Society of Robots - Robot Forum

Software => Software => Topic started by: SeagullOne on May 20, 2010, 04:15:40 PM

Title: Face Detection and Speech recognition
Post by: SeagullOne on May 20, 2010, 04:15:40 PM
I'm in the process of reprogramming my robot, NINA.

It is programmed using python.

Instead of using Roborealm - as I did for previous versions of my robot - I've decided to switch to OpenCV; I'm pretty impressed, although I still have a lot to learn and it isn't as graphically easy to use.

The objective right now for my robot is this: to detect my face, say hello if greeted, and tell where my face is (left or right of the camera).

I've done a lot of problem solving thus far, but one thing I can't seem to tackle is this: the speech synthesis seems to be delayed or doesn't even occur at all in the programming. The face detection and voice recognition runs just fine, and when the speech synthesis does kick in, it gives the appropriate response. Its just that sometimes the tts, specifically, just won't kick in.

I tested the speech recognition and voice synthesis on its own in a separate .py file, and both speech recognition and text-to-speech run very smoothly. It's just when its accompanied by the vision processing...

The code I'm using is listed below. Basically I modified it from two existing python scripts (one for face detection and the other for speech recognition) and added my own code to it to work for my robotics application. Credits to Michael Gundlac for the speech recognition.

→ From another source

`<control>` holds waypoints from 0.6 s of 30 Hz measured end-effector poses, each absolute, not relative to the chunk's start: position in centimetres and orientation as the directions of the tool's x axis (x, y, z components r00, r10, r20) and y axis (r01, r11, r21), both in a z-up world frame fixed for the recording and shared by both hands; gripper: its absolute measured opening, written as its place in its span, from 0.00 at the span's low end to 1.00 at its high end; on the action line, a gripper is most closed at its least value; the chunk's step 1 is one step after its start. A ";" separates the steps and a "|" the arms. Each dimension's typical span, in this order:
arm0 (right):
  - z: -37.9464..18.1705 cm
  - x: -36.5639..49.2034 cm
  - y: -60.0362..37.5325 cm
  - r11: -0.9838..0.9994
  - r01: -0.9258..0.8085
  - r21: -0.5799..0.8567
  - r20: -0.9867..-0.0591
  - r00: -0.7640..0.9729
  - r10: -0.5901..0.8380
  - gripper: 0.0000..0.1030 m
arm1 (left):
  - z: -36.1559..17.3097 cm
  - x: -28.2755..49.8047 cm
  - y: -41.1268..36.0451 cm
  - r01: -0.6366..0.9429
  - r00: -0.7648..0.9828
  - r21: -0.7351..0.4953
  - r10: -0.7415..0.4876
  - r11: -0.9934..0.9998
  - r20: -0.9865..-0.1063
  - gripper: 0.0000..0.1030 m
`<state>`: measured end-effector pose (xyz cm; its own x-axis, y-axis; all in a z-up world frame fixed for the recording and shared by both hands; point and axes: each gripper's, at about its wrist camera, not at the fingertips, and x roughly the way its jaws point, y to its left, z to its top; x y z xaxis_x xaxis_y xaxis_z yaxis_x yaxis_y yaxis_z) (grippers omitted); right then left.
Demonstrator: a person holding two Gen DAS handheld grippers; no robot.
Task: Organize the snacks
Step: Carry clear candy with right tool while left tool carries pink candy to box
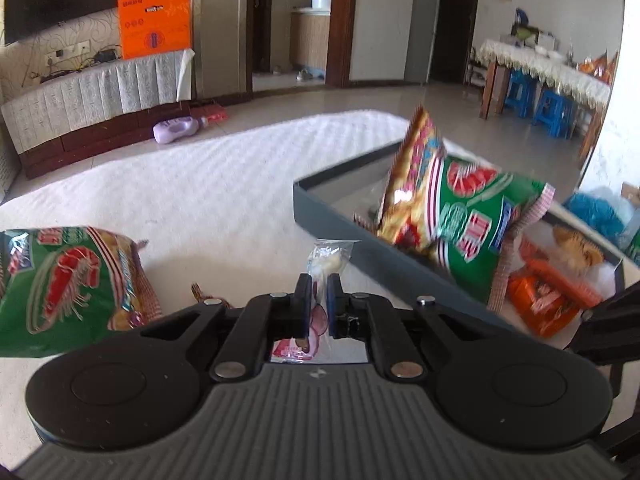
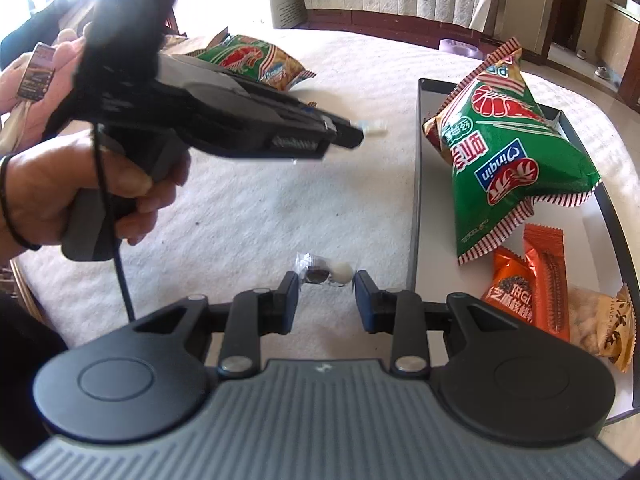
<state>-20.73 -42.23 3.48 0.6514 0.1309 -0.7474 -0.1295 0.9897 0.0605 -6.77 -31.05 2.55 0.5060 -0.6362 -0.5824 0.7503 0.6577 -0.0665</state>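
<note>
Now we hold small candy packet (image 1: 320, 276) pinched in left gripper (image 1: 319, 300) jaws; tray (image 1: 332, 216) ahead-right. Right gripper (image 2: 326, 300) jaws spread, wrapped candy (image 2: 324, 273) lying crosswise just ahead between them.

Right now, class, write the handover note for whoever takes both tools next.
Left tool: shut on a small clear-wrapped candy, held above the white cloth.
Right tool: open, just short of another small candy on the cloth.
Done: green shrimp-chip bag, orange packets and a tan packet are in the tray.
Left: both candies, plus the second green bag on the cloth.
</note>
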 end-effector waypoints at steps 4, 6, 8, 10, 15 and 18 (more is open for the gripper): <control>3.9 -20.9 -42.4 0.989 -0.128 0.077 -0.730 0.668 0.143 0.33 | 3.6 -7.7 -30.0 0.737 0.524 -0.082 -0.644 0.671 -0.557 0.09; 4.1 -21.0 -42.4 0.988 -0.131 0.082 -0.718 0.679 0.150 0.33 | 3.8 -7.9 -29.7 0.731 0.532 -0.076 -0.637 0.678 -0.558 0.09; 4.4 -21.3 -42.4 0.987 -0.134 0.089 -0.708 0.689 0.157 0.33 | 3.9 -8.4 -29.3 0.726 0.537 -0.075 -0.631 0.684 -0.560 0.09; 4.7 -21.4 -42.5 0.987 -0.131 0.091 -0.700 0.696 0.157 0.33 | 4.0 -8.8 -29.0 0.720 0.543 -0.073 -0.626 0.690 -0.560 0.09; 5.6 -22.2 -43.0 0.988 -0.115 0.099 -0.675 0.722 0.152 0.33 | 4.6 -9.6 -28.5 0.699 0.564 -0.081 -0.617 0.711 -0.549 0.09; 6.1 -22.7 -43.2 0.989 -0.109 0.097 -0.664 0.733 0.145 0.33 | 5.0 -10.1 -28.5 0.691 0.571 -0.082 -0.613 0.718 -0.546 0.09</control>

Any idea how I could improve the performance of the voice synthesis? Anything wrong with the software here? Could it possibly be my hardware? I'm using an analogue wireless microphone, a Hercules webcam, python 2.6, OpenCV installed, all on a Dell studio XPS 8100 computer.

Code: [Select]
import sys
import cv


##################Speech Recogntion and Voice Synthesis#############################

from win32com.client import constants as _constants
import win32com.client
import pythoncom
import time
import thread

# Make sure that we've got our COM wrappers generated.
from win32com.client import gencache
gencache.EnsureModule('{C866CA3A-32F7-11D2-9602-00C04F8EE628}', 0, 5, 0)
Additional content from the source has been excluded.